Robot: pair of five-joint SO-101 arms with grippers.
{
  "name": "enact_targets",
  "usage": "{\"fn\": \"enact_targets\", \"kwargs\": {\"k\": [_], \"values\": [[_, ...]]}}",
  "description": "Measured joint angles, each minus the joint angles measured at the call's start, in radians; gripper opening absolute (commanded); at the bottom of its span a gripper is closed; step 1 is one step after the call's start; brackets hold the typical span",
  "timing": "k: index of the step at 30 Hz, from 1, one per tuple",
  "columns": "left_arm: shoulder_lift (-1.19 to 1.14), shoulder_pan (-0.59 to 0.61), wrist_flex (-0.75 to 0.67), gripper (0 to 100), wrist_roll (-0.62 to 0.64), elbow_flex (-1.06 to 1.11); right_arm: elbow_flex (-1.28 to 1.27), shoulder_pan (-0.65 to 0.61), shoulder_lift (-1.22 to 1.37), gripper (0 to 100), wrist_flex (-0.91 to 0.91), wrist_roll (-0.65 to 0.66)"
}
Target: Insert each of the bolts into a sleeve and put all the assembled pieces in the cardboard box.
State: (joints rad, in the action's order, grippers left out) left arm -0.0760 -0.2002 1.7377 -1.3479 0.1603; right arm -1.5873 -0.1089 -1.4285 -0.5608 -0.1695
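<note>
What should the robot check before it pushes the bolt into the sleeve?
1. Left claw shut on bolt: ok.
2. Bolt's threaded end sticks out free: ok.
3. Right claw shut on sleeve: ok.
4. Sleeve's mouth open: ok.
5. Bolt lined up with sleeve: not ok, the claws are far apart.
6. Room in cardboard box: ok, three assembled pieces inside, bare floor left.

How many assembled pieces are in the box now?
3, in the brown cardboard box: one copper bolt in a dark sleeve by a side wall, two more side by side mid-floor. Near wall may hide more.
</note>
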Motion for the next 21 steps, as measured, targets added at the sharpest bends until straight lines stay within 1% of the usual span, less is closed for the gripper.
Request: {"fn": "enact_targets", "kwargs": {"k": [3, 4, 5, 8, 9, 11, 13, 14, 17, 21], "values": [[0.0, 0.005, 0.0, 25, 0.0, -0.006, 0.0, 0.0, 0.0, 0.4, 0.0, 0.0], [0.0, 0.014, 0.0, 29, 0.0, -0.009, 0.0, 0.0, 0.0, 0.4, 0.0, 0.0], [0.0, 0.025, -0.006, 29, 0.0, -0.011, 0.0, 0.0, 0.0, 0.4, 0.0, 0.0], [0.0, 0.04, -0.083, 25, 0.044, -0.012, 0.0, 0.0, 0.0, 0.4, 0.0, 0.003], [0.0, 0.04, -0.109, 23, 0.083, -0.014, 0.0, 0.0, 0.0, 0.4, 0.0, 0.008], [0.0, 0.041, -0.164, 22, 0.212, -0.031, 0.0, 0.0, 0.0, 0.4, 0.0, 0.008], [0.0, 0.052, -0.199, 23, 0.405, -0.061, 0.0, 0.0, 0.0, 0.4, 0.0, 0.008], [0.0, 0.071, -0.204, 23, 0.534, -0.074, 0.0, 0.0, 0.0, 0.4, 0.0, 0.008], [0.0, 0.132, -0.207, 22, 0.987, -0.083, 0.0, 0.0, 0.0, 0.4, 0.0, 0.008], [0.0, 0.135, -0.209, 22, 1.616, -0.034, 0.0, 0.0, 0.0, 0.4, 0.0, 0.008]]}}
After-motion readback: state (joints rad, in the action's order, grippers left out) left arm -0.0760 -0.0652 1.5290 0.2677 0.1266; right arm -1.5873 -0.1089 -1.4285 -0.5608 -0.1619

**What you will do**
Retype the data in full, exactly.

**Written answer**
Robot: pair of five-joint SO-101 arms with grippers.
{
  "name": "enact_targets",
  "usage": "{\"fn\": \"enact_targets\", \"kwargs\": {\"k\": [_], \"values\": [[_, ...]]}}",
  "description": "Measured joint angles, each minus the joint angles measured at the call's start, in radians; gripper opening absolute (commanded); at the bottom of its span a gripper is closed; step 1 is one step after the call's start; brackets hold the typical span",
  "timing": "k: index of the step at 30 Hz, from 1, one per tuple",
  "columns": "left_arm: shoulder_lift (-1.19 to 1.14), shoulder_pan (-0.59 to 0.61), wrist_flex (-0.75 to 0.67), gripper (0 to 100), wrist_roll (-0.62 to 0.64), elbow_flex (-1.06 to 1.11); right_arm: elbow_flex (-1.28 to 1.27), shoulder_pan (-0.65 to 0.61), shoulder_lift (-1.22 to 1.37), gripper (0 to 100), wrist_flex (-0.91 to 0.91), wrist_roll (-0.65 to 0.66)"
}
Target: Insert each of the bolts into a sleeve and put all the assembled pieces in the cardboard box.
State: (joints rad, in the action's order, grippers left out) left arm -0.0760 -0.2002 1.7377 -1.3479 0.1603; right arm -1.5873 -0.1089 -1.4285 -0.5608 -0.1695
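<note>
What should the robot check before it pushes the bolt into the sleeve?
1. Left claw shut on bolt: ok.
2. Bolt's threaded end sticks out free: ok.
3. Right claw shut on sleeve: ok.
4. Sleeve's mouth open: ok.
5. Bolt lined up with sleeve: not ok, the claws are far apart.
6. Room in cardboard box: ok, three assembled pieces inside, bare floor left.

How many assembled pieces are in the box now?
3, in the brown cardboard box: one copper bolt in a dark sleeve by a side wall, two more side by side mid-floor. Near wall may hide more.
</note>
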Motion for the next 21 steps, as measured, targets added at the sharpest bends until straight lines stay within 1% of the usual span, less is closed for the gripper.
Request: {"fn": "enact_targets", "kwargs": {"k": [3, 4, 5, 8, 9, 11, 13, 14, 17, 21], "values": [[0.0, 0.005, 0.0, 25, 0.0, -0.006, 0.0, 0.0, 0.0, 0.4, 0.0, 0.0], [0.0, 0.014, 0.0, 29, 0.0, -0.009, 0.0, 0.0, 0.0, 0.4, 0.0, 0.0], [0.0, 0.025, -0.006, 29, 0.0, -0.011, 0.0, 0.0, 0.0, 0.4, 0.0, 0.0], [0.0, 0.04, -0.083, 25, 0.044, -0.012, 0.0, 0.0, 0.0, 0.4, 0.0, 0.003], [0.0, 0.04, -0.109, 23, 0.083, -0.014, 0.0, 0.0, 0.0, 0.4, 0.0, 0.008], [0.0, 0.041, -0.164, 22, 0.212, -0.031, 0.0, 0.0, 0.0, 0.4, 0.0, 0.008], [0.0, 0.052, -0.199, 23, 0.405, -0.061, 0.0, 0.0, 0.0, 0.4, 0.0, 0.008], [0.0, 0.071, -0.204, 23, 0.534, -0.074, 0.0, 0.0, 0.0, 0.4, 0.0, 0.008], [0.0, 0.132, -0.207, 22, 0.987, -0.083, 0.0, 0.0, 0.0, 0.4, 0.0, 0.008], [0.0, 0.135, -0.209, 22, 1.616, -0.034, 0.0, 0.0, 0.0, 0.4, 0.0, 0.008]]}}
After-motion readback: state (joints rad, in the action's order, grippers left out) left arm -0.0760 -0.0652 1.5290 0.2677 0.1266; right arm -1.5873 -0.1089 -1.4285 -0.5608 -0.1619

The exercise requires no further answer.